- Work request -
Go through the records underneath and write each one out again exactly.

- Given data -
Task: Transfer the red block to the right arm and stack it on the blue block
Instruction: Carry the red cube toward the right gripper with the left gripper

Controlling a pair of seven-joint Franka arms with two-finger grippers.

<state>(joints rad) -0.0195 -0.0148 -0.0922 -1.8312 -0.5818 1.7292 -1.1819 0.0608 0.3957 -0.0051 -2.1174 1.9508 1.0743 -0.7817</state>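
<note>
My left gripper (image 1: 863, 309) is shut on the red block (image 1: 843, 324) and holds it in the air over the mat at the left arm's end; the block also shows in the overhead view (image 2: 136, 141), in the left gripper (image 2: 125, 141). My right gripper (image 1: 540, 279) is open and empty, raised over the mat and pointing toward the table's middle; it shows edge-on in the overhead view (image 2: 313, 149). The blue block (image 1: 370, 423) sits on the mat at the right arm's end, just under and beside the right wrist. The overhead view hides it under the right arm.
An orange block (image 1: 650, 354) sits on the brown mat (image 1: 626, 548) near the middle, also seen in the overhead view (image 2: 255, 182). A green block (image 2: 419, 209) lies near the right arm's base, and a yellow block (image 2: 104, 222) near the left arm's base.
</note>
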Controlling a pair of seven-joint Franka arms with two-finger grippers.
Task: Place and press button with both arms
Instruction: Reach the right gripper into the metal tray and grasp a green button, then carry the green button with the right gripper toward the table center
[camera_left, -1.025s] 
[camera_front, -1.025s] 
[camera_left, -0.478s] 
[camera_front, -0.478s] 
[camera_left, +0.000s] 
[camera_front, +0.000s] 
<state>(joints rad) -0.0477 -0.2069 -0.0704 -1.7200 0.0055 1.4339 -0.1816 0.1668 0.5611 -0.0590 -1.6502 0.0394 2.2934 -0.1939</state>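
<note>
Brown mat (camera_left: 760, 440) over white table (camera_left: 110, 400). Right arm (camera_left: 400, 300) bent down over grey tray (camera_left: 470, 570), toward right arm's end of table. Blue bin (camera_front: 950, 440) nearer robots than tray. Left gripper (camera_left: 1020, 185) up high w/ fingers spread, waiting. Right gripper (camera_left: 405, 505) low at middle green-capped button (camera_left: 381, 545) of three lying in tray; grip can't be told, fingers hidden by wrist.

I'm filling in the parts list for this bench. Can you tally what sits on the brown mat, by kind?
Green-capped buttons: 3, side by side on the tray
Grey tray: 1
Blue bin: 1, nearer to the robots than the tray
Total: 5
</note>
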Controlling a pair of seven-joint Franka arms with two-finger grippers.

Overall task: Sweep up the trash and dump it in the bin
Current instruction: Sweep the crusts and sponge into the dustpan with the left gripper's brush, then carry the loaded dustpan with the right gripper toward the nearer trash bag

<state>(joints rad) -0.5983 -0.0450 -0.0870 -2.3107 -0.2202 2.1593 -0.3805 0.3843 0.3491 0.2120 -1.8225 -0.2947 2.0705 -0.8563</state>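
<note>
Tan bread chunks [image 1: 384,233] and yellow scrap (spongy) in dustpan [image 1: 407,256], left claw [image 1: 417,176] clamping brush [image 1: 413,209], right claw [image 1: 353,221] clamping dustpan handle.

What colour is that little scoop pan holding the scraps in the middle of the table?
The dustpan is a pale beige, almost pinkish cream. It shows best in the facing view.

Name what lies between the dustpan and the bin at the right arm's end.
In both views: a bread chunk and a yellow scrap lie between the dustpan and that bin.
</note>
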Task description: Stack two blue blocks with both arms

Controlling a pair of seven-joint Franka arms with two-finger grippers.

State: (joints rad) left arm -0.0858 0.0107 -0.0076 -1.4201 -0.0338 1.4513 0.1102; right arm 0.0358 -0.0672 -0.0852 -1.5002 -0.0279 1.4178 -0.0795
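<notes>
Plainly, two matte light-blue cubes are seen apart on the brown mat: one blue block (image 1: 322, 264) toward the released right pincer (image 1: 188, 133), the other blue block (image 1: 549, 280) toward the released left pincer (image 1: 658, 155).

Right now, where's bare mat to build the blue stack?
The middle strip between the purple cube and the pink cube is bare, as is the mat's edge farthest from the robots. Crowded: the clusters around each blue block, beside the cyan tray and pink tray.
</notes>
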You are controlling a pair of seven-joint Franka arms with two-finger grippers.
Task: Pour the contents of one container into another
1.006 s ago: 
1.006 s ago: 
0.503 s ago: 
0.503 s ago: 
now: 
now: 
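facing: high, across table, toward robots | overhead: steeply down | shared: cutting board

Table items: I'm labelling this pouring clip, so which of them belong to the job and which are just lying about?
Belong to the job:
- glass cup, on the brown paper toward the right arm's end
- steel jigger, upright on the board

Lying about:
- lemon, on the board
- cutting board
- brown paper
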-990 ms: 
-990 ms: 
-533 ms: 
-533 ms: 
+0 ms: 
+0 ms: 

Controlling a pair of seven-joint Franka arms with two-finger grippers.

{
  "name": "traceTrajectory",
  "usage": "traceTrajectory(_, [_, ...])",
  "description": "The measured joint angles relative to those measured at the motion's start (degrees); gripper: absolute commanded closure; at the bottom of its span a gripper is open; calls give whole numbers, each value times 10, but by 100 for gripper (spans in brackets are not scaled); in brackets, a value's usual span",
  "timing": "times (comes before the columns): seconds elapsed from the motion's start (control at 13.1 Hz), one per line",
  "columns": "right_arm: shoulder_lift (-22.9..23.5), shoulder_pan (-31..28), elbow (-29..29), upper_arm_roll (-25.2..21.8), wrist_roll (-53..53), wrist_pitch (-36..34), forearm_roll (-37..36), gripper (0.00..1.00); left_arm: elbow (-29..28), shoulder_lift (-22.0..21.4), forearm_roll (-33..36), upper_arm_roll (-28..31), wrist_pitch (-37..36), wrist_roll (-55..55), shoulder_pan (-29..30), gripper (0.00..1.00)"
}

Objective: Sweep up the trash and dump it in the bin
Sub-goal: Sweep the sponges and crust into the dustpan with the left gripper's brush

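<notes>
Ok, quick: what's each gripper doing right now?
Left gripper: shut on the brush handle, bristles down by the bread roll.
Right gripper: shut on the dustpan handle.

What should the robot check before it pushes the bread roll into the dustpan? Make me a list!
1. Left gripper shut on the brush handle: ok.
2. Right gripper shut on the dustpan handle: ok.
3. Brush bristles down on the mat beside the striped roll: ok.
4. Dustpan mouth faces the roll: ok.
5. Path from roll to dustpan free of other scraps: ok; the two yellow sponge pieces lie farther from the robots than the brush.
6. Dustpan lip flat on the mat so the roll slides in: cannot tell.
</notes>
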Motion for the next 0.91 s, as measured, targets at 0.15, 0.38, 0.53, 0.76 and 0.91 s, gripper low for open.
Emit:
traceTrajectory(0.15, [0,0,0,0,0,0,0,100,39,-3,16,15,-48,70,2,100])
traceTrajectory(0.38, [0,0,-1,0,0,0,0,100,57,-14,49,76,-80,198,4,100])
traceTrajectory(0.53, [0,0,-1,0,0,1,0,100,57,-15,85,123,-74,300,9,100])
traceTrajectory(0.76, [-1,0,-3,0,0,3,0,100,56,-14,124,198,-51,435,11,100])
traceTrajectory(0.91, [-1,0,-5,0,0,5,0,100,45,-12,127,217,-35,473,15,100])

- Answer for the task -
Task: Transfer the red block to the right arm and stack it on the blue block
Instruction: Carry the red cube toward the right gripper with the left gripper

Controlling a pair of seven-joint Franka arms with two-finger grippers.

<state>(joints rad) -0.0195 -0.0148 -0.0922 -1.8312 -0.5818 1.7292 -1.1819 0.0608 0.3957 -0.0051 -2.1174 1.9508 1.0743 -0.7817</state>
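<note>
My left gripper (image 1: 863, 309) is shut on the red block (image 1: 843, 324) and holds it in the air over the mat at the left arm's end; the block also shows in the overhead view (image 2: 136, 141), in the left gripper (image 2: 125, 141). My right gripper (image 1: 540, 279) is open and empty, raised over the mat and pointing toward the table's middle; it shows edge-on in the overhead view (image 2: 313, 149). The blue block (image 1: 370, 423) sits on the mat at the right arm's end, just under and beside the right wrist. The overhead view hides it under the right arm.
An orange block (image 1: 650, 354) sits on the brown mat (image 1: 626, 548) near the middle, also seen in the overhead view (image 2: 255, 182). A green block (image 2: 419, 209) lies near the right arm's base, and a yellow block (image 2: 104, 222) near the left arm's base.
</note>
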Controlling a pair of seven-joint Franka arms with two-finger grippers.
Task: Place and press button with both arms
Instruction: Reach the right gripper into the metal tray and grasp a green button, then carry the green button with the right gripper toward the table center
[camera_left, -1.025s] 
[camera_front, -1.025s] 
[camera_left, -0.478s] 
[camera_front, -0.478s] 
[camera_left, +0.000s] 
[camera_front, +0.000s] 
<state>(joints rad) -0.0477 -0.2069 -0.0704 -1.7200 0.0055 1.4339 -0.1816 0.1668 0.5611 -0.0590 -1.6502 0.0394 2.2934 -0.1939</state>
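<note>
Brown mat (camera_left: 760, 440) over white table (camera_left: 110, 400). Right arm (camera_left: 400, 300) bent down over grey tray (camera_left: 470, 570), toward right arm's end of table. Blue bin (camera_front: 950, 440) nearer robots than tray. Left gripper (camera_left: 1020, 185) up high w/ fingers spread, waiting. Right gripper (camera_left: 405, 505) low at middle green-capped button (camera_left: 381, 545) of three lying in tray; grip can't be told, fingers hidden by wrist.

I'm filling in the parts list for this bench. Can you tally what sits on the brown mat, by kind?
Green-capped buttons: 3, side by side on the tray
Grey tray: 1
Blue bin: 1, nearer to the robots than the tray
Total: 5
</note>
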Controlling a pair of seven-joint Franka arms with two-finger grippers.

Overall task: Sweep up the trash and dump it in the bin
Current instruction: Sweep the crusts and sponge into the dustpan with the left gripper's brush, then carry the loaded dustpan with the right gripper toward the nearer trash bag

<state>(joints rad) -0.5983 -0.0450 -0.0870 -2.3107 -0.2202 2.1593 -0.3805 0.3843 0.3491 0.2120 -1.8225 -0.2947 2.0705 -0.8563</state>
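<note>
Tan bread chunks [image 1: 384,233] and yellow scrap (spongy) in dustpan [image 1: 407,256], left claw [image 1: 417,176] clamping brush [image 1: 413,209], right claw [image 1: 353,221] clamping dustpan handle.

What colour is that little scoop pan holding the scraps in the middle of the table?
The dustpan is a pale beige, almost pinkish cream. It shows best in the facing view.

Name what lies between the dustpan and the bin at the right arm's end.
In both views: a bread chunk and a yellow scrap lie between the dustpan and that bin.
</note>
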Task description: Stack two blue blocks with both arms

Controlling a pair of seven-joint Franka arms with two-finger grippers.

State: (joints rad) left arm -0.0858 0.0107 -0.0076 -1.4201 -0.0338 1.4513 0.1102; right arm 0.0358 -0.0672 -0.0852 -1.5002 -0.0279 1.4178 -0.0795
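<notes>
Plainly, two matte light-blue cubes are seen apart on the brown mat: one blue block (image 1: 322, 264) toward the released right pincer (image 1: 188, 133), the other blue block (image 1: 549, 280) toward the released left pincer (image 1: 658, 155).

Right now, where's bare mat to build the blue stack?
The middle strip between the purple cube and the pink cube is bare, as is the mat's edge farthest from the robots. Crowded: the clusters around each blue block, beside the cyan tray and pink tray.
</notes>
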You are controlling a pair of seven-joint Franka arms with two-finger grippers.
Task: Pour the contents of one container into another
1.006 s ago: 
1.006 s ago: 
0.503 s ago: 
0.503 s ago: 
now: 
now: 
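facing: high, across table, toward robots | overhead: steeply down | shared: cutting board

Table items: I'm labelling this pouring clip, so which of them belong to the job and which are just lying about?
Belong to the job:
- glass cup, on the brown paper toward the right arm's end
- steel jigger, upright on the board

Lying about:
- lemon, on the board
- cutting board
- brown paper
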-990 ms: 
-990 ms: 
-533 ms: 
-533 ms: 
+0 ms: 
+0 ms: 

Controlling a pair of seven-joint Franka arms with two-finger grippers.

{
  "name": "traceTrajectory",
  "usage": "traceTrajectory(_, [_, ...])",
  "description": "The measured joint angles relative to those measured at the motion's start (degrees); gripper: absolute commanded closure; at the bottom of its span a gripper is open; calls give whole numbers, each value times 10, but by 100 for gripper (spans in brackets are not scaled); in brackets, a value's usual span",
  "timing": "times (comes before the columns): seconds elapsed from the motion's start (control at 13.1 Hz), one per line",
  "columns": "right_arm: shoulder_lift (-22.9..23.5), shoulder_pan (-31..28), elbow (-29..29), upper_arm_roll (-25.2..21.8), wrist_roll (-53..53), wrist_pitch (-36..34), forearm_roll (-37..36), gripper (0.00..1.00); left_arm: elbow (-29..28), shoulder_lift (-22.0..21.4), forearm_roll (-33..36), upper_arm_roll (-28..31), wrist_pitch (-37..36), wrist_roll (-55..55), shoulder_pan (-29..30), gripper (0.00..1.00)"
}

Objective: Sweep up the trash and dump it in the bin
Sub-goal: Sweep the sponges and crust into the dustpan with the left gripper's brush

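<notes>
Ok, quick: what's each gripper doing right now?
Left gripper: shut on the brush handle, bristles down by the bread roll.
Right gripper: shut on the dustpan handle.

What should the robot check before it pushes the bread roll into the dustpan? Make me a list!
1. Left gripper shut on the brush handle: ok.
2. Right gripper shut on the dustpan handle: ok.
3. Brush bristles down on the mat beside the striped roll: ok.
4. Dustpan mouth faces the roll: ok.
5. Path from roll to dustpan free of other scraps: ok; the two yellow sponge pieces lie farther from the robots than the brush.
6. Dustpan lip flat on the mat so the roll slides in: cannot tell.
</notes>
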Motion for the next 0.91 s, as measured, targets at 0.15, 0.38, 0.53, 0.76 and 0.91 s, gripper low for open.
Emit:
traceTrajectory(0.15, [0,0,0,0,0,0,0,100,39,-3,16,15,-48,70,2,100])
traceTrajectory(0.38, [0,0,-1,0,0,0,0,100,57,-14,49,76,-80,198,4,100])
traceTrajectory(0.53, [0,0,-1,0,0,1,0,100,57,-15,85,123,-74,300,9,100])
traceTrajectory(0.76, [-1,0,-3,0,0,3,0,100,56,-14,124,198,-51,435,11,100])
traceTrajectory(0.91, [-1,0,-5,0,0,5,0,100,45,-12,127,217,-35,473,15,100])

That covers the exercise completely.